- _What the exercise asks_
Retype all of the data exactly as given.

+===+

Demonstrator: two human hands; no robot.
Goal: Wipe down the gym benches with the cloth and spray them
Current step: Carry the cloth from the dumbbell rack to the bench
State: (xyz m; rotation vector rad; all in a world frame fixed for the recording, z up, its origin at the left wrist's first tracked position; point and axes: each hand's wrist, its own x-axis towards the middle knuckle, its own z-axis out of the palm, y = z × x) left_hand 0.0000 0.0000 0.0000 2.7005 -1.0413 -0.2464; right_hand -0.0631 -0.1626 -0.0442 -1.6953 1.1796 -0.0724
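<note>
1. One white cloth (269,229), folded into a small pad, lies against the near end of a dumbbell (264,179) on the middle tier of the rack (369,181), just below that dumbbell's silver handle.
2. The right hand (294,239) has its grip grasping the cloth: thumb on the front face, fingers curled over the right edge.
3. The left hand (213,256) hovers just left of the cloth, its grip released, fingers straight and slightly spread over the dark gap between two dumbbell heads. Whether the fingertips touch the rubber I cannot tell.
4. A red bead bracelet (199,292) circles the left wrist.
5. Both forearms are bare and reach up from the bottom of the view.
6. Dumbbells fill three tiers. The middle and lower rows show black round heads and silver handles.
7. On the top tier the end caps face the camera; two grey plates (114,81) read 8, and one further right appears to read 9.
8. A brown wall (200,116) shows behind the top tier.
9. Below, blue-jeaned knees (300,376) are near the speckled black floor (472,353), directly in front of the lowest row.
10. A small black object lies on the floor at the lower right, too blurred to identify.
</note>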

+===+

- _Response area_
Demonstrator: two human hands; no robot.
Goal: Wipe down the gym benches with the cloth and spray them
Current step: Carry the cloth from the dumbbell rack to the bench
State: (xyz m; rotation vector rad; all in a world frame fixed for the recording, z up, its origin at the left wrist's first tracked position; point and axes: each hand's wrist, its own x-axis towards the middle knuckle, its own z-axis out of the palm, y = z × x) left_hand 0.0000 0.0000 0.0000 2.7005 -1.0413 -0.2464; right_hand -0.0631 -0.1626 -0.0442 -1.6953 1.1796 -0.0724
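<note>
1. One white cloth (269,229), folded into a small pad, lies against the near end of a dumbbell (264,179) on the middle tier of the rack (369,181), just below that dumbbell's silver handle.
2. The right hand (294,239) has its grip grasping the cloth: thumb on the front face, fingers curled over the right edge.
3. The left hand (213,256) hovers just left of the cloth, its grip released, fingers straight and slightly spread over the dark gap between two dumbbell heads. Whether the fingertips touch the rubber I cannot tell.
4. A red bead bracelet (199,292) circles the left wrist.
5. Both forearms are bare and reach up from the bottom of the view.
6. Dumbbells fill three tiers. The middle and lower rows show black round heads and silver handles.
7. On the top tier the end caps face the camera; two grey plates (114,81) read 8, and one further right appears to read 9.
8. A brown wall (200,116) shows behind the top tier.
9. Below, blue-jeaned knees (300,376) are near the speckled black floor (472,353), directly in front of the lowest row.
10. A small black object lies on the floor at the lower right, too blurred to identify.
</note>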

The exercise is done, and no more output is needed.